As semiconductor devices have become highly integrated, the line width and spaces of the various patterns for devices has been reduced. This is especially true with regard to the design rule of the gate of transistor, which has become so highly integrated that the gate length has been shortened.
Conventionally, to reduce the delay time of the signal, low resistivity materials are widely used. In particular, there has been much research and development regarding the use of silicide material for reducing the sheet and contact resistance of the gate and source/drain of transistors.
In the conventional silicide process, firstly lightly doped drain (LDD) and source/drain regions formed on a silicon substrate and silicide reactive material such as nickel (Ni), cobalt (Co), Platinum (Pt), titanium (Ti) and etc. are sputtered and annealed, for reducing the resistance of the source/drain regions and the gate, such that the sputtered material reacts with the silicon (Si) on the surface of the source/drain and gate, whereby the silicide layer is formed on the source/drain and gate.
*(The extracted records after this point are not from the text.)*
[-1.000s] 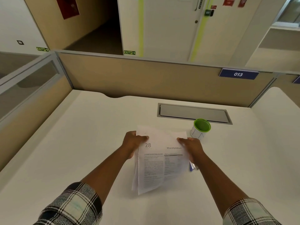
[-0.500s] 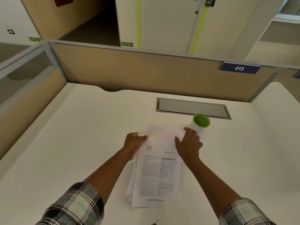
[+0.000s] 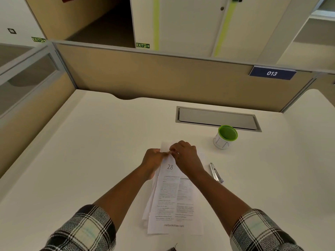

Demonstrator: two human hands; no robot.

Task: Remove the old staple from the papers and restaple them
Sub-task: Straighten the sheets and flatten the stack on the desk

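Both hands meet at the top left corner of the papers (image 3: 174,200) lying on the desk (image 3: 90,160), the left hand (image 3: 153,160) pinching the corner steady while the right hand (image 3: 183,154) seemingly picks at the unseen staple, a stapler (image 3: 215,172) just beside, a cup (image 3: 225,137) beyond, apparently empty.

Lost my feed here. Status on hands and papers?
Left hand and right hand both pinch the papers at the top left corner. Papers flat on desk. Stapler untouched beside them. Nothing in the way.
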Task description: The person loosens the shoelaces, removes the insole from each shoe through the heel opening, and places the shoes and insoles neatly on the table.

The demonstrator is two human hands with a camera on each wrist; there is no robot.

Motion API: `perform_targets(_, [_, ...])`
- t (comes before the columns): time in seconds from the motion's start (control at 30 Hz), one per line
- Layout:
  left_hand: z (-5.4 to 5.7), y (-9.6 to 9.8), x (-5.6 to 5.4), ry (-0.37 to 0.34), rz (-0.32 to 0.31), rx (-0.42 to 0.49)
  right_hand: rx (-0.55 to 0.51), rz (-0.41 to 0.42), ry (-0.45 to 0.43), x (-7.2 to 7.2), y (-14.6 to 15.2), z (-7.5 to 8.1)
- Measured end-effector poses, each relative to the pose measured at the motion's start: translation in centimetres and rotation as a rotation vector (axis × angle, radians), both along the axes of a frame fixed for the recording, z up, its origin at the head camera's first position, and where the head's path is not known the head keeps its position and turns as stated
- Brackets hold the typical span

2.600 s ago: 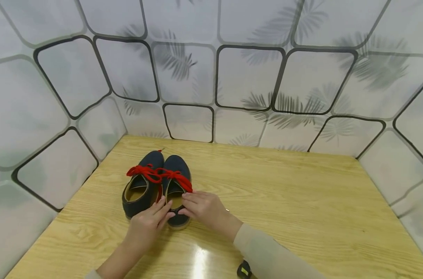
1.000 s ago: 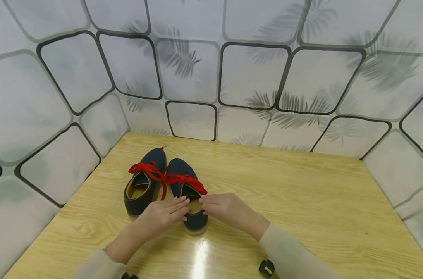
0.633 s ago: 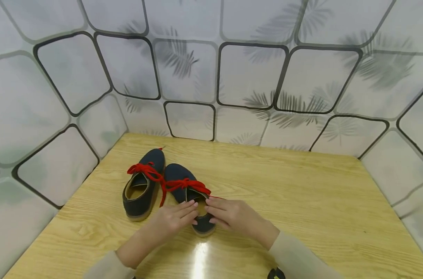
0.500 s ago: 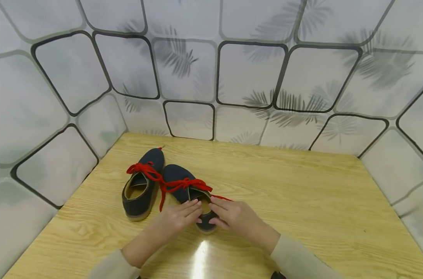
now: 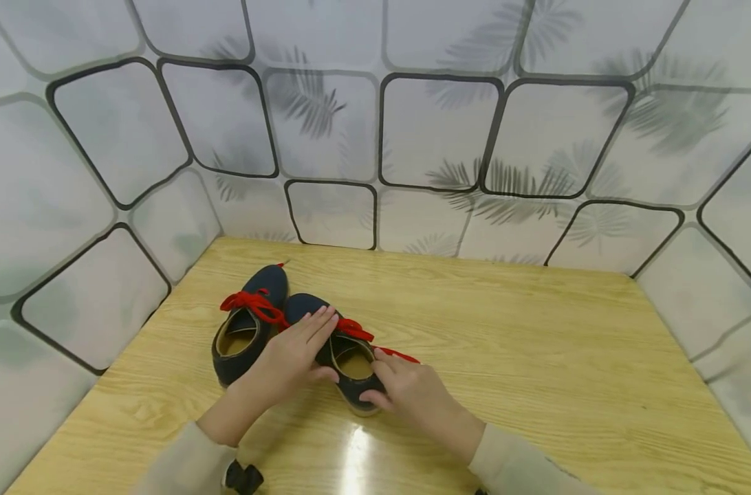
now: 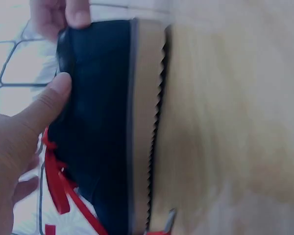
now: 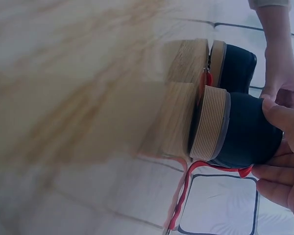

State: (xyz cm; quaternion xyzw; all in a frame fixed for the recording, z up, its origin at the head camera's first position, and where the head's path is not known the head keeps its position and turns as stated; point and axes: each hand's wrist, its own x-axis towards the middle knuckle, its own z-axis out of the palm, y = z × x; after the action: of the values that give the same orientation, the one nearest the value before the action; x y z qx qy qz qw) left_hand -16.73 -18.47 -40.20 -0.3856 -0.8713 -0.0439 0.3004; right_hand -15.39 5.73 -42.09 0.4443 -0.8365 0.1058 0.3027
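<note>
A pair of navy shoes with red laces stands on the wooden table, both toes pointing away. The right-hand shoe (image 5: 358, 393) is turned at an angle, its toe close beside the left-hand shoe (image 5: 230, 368). My left hand (image 5: 291, 357) reaches over the angled shoe with straight fingers lying across its lace area; the thumb touches the collar in the left wrist view. My right hand (image 5: 421, 399) holds this shoe at the back, thumb at the heel and fingers along the opening's right side. The red laces (image 5: 353, 328) are partly hidden under the left hand.
The table (image 5: 536, 357) extends to the right of the shoes. Patterned wall covering (image 5: 443, 130) rises behind it and at both sides. A dark strap-like piece (image 5: 242, 476) shows by the left sleeve.
The right-hand shoe has slid rightward from its mate, its heel swinging right. Most recently my left hand has moved from the collar forward over the laces, while my right hand stays at the heel.
</note>
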Motion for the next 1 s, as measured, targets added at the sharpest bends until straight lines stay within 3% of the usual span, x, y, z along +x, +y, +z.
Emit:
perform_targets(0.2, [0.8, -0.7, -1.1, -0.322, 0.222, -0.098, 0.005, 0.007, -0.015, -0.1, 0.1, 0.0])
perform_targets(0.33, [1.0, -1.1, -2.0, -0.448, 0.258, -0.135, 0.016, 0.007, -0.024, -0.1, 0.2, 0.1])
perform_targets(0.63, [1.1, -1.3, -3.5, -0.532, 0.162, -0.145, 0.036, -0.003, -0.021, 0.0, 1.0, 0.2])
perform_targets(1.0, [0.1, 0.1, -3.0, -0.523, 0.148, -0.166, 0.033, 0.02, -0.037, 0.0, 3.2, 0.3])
In the conventional method, however, the silicon on the source/drain and gate is consumed for forming the silicide layer, which can cause junction leakage. That is, the silicon consumption allows the dopant to spread into the junction as the silicide layer is formed, so as to change the distribution of the junction, resulting in the junction leakage. Also, the low dopant concentration on the surface of the silicide layer caused by the spread of the dopant increases the contact resistance.
Accordingly, it is required to develop a technique for protecting the junction leakage caused by the consumption of the silicon on the source/drain and gate surfaces.
U.S. Pat. Nos. 5,872,039 and 5,627,097 have disclosed methods for reducing the spread region of the source/drain region by forming an epitaxial layer on the device region and forming a channel region using the epitaxial layer, respectively.